TASK OBJECTIVE =>
This exercise calls for a copy of every line in the listing below that carries the word "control".

EXTRACTED INFORMATION =>

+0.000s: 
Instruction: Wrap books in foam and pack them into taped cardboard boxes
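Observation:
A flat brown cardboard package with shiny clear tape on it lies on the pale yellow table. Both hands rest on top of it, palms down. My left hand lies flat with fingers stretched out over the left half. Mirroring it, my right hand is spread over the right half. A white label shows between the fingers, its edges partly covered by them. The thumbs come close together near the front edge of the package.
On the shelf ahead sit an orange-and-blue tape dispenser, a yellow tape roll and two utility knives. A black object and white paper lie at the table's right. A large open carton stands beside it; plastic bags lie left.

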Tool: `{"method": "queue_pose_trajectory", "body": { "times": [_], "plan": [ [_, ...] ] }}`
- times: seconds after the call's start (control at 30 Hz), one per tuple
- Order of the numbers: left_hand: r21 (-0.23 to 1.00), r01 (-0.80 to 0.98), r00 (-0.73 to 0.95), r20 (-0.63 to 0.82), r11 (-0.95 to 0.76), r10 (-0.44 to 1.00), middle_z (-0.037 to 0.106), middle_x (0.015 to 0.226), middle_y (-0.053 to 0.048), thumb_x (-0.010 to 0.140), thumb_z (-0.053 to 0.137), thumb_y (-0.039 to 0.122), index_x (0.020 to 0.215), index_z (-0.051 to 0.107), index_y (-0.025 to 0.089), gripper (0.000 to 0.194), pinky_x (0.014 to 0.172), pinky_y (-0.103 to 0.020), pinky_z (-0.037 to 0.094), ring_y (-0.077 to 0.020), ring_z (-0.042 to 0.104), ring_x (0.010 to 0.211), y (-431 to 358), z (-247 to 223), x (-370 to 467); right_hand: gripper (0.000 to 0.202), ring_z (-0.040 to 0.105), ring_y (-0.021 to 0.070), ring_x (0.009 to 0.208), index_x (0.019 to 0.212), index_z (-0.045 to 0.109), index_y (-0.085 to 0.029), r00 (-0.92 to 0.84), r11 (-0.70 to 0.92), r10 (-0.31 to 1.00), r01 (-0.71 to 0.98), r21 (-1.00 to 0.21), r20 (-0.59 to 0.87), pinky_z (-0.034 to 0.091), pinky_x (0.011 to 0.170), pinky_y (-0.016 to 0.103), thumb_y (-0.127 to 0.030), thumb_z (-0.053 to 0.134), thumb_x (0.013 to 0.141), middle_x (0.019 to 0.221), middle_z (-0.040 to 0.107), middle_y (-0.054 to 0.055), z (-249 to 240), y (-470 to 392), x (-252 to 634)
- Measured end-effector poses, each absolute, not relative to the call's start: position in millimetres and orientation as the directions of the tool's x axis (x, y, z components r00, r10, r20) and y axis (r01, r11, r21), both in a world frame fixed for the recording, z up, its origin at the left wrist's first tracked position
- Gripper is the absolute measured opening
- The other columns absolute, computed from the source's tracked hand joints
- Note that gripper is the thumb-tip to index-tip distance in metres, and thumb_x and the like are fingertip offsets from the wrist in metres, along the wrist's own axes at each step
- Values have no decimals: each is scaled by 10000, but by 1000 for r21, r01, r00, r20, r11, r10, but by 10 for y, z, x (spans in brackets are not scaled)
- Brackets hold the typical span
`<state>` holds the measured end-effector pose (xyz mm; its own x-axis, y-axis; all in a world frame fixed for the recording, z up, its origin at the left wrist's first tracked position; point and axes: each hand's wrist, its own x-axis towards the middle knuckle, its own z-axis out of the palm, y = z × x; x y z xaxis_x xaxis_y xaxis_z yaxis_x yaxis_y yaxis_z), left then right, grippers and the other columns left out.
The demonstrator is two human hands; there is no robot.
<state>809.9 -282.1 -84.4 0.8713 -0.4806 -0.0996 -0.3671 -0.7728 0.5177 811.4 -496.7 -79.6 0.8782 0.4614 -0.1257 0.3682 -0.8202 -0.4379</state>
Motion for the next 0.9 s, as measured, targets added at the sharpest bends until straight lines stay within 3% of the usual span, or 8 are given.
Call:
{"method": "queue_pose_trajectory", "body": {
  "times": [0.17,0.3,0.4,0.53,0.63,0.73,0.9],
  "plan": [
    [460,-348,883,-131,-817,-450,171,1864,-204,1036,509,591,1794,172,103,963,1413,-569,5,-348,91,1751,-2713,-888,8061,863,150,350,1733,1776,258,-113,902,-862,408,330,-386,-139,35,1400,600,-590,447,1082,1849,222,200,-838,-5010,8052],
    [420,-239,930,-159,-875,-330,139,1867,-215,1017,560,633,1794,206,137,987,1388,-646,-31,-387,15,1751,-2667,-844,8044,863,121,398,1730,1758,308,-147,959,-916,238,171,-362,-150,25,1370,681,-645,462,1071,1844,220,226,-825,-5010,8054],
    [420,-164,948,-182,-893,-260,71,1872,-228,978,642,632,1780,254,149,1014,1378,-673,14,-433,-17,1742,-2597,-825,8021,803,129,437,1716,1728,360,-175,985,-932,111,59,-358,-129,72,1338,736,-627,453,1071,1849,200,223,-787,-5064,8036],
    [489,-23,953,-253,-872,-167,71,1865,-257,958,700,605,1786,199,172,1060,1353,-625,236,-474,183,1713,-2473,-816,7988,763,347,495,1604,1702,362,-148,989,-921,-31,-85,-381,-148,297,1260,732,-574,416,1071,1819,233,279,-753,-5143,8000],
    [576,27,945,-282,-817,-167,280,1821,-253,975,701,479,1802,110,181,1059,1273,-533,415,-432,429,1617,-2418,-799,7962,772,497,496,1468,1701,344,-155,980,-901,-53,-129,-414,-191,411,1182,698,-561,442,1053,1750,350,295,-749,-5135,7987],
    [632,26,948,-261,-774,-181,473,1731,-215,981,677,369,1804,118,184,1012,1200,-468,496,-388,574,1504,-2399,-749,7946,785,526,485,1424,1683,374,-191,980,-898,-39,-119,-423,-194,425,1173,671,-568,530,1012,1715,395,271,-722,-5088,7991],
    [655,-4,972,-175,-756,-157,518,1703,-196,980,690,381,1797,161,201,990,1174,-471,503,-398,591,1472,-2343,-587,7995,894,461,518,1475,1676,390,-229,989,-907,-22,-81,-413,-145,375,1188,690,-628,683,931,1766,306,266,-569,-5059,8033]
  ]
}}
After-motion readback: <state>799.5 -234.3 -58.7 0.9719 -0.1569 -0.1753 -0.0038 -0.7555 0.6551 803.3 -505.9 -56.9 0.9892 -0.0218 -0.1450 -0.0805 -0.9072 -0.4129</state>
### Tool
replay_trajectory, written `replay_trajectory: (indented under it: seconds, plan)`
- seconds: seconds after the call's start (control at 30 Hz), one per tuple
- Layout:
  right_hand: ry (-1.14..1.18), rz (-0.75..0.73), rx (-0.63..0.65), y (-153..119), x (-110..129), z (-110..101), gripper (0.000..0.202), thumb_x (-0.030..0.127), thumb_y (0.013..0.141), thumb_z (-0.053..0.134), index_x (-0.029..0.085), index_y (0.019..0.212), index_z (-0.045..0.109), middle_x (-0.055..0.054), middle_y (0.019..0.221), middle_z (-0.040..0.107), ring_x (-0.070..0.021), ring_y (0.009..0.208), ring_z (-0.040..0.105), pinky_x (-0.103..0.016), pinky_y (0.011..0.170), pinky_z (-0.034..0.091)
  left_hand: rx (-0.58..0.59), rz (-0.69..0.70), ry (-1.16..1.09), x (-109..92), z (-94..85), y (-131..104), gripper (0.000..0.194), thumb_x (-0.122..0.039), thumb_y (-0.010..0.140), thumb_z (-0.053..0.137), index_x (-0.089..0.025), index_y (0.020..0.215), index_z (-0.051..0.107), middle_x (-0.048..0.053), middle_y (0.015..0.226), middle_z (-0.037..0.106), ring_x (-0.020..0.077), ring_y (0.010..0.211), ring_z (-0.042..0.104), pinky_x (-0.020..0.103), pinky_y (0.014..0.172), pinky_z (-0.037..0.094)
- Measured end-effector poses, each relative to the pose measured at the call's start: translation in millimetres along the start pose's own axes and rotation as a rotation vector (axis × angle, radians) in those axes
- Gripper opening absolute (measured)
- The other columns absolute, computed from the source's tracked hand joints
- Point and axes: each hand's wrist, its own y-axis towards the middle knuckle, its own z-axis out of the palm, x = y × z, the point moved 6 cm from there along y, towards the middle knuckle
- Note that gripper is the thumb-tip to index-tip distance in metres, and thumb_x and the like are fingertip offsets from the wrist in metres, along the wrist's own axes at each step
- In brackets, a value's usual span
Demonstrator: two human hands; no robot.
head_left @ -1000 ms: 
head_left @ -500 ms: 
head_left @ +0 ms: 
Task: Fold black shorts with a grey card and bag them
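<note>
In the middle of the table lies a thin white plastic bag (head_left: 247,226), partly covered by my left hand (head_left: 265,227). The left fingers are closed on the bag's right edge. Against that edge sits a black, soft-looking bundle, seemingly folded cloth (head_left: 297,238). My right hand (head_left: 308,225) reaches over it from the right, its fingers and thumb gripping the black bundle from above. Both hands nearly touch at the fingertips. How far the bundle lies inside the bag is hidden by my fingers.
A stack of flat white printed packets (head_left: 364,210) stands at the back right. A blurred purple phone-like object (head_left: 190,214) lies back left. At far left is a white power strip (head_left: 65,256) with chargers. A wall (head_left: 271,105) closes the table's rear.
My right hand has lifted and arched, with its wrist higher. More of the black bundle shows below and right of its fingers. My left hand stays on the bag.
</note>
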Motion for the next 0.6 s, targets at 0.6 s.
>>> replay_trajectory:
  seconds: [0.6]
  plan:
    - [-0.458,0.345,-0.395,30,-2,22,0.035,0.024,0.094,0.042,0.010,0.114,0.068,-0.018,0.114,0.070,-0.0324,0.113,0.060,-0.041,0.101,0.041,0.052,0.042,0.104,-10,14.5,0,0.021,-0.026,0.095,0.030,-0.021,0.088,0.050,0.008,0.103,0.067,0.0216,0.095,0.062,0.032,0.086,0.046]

COMPLETED TASK =>
- times: seconds after the call's start (control at 30 Hz), one per tuple
- seconds: seconds after the call's start (control at 30 Hz), one per tuple

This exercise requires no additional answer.